[ceph-osd] Add a check for misplaced objects to the post-apply job

OSD failures during an update can cause degraded and misplaced objects. The post-apply job restarts OSDs in failure domain batches in order to accomplish the restarts efficiently. There is already a wait for degraded objects to ensure that OSDs are not restarted on degraded PGs, but misplaced objects could mean that multiple object replicas exist in the same failure domain, so the job should wait for those to recover as well before restarting OSDs in order to avoid potential disruption under these failure conditions. Change-Id: I39606e388a9a1d3a4e9c547de56aac4fc5606ea2
2020-11-30 10:17:40 -07:00 · 2020-11-30 10:17:40 -07:00 · e37d1fc2ab
commit e37d1fc2ab
parent 3205c8b778
2 changed files with 6 additions and 6 deletions
--- a/ceph-osd/Chart.yaml
+++ b/ceph-osd/Chart.yaml
@ -15,6 +15,6 @@ apiVersion: v1
 appVersion: v1.0.0
 description: OpenStack-Helm Ceph OSD
 name: ceph-osd
-version: 0.1.11
+version: 0.1.12
 home: https://github.com/ceph/ceph
 ...
--- a/ceph-osd/templates/bin/_post-apply.sh.tpl
+++ b/ceph-osd/templates/bin/_post-apply.sh.tpl
@ -115,11 +115,11 @@ function wait_for_pgs () {
  done
 }

-function wait_for_degraded_objects () {
-  echo "#### Start: Checking for degraded objects ####"
+function wait_for_degraded_and_misplaced_objects () {
+  echo "#### Start: Checking for degraded and misplaced objects ####"

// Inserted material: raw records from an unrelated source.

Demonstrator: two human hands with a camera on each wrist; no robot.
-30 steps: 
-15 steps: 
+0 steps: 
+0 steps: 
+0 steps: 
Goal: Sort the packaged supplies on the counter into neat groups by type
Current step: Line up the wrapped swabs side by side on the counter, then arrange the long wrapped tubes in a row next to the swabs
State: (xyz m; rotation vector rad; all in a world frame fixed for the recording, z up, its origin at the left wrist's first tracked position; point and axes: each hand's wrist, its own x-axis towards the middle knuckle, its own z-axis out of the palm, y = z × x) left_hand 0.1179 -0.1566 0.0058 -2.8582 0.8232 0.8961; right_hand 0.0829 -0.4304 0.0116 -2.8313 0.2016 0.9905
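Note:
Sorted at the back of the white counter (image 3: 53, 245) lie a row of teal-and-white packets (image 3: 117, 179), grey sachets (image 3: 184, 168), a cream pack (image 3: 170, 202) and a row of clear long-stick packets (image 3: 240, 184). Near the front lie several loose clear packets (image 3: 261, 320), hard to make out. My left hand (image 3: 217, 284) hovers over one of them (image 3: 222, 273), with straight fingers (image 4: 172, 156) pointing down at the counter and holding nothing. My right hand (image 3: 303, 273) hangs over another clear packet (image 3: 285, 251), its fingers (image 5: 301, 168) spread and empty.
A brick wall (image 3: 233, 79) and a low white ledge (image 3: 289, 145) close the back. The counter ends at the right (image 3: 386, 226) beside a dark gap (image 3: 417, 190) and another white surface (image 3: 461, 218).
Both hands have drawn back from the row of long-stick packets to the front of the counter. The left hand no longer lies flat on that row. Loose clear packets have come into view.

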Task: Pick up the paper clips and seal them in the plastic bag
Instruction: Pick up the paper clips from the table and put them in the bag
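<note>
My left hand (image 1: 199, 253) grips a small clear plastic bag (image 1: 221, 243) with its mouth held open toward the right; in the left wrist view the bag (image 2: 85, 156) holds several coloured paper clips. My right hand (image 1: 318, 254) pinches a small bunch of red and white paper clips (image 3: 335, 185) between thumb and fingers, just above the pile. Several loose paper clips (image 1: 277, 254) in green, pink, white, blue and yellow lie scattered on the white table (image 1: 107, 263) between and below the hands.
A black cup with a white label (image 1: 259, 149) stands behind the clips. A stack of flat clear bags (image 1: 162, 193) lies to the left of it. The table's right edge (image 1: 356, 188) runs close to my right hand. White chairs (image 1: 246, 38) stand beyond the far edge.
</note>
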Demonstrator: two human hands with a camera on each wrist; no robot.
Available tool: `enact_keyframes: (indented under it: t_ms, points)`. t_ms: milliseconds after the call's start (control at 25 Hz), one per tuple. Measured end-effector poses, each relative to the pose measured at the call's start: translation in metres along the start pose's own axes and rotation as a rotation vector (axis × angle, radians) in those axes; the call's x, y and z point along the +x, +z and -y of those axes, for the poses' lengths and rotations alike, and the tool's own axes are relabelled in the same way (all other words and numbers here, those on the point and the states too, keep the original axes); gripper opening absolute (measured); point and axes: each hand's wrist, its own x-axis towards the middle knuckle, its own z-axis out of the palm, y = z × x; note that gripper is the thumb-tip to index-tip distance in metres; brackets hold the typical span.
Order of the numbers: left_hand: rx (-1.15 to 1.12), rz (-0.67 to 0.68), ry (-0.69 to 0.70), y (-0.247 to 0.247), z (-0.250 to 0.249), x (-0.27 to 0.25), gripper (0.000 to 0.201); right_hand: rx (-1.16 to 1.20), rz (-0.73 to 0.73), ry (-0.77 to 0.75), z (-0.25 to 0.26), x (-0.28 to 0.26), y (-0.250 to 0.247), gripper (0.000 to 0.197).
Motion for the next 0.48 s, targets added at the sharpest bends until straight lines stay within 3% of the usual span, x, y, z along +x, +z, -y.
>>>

  # Loop until no degraded objects
-    while [[ ! -z "`ceph --cluster ${CLUSTER} -s | grep degraded`" ]]
+    while [[ ! -z "`ceph --cluster ${CLUSTER} -s | grep 'degraded\|misplaced'`" ]]
    do
      sleep 3
      ceph -s
@ -150,7 +150,7 @@ function restart_by_rack() {
     sleep 60
     # Degraded objects won't recover with noout set unless pods come back and
     # PGs become healthy, so simply wait for 0 degraded objects
-     wait_for_degraded_objects
+     wait_for_degraded_and_misplaced_objects
     ceph -s
  done
 }
@ -179,7 +179,7 @@ if [[ $max_release -gt 1  ]]; then
  if [[  $require_upgrade -gt 0 ]]; then
    echo "waiting for inactive pgs and degraded obejcts before upgrade"
    wait_for_pgs
-    wait_for_degraded_objects
+    wait_for_degraded_and_misplaced_objects
    ceph -s
    ceph osd "set" noout
    echo "lets restart the osds rack by rack"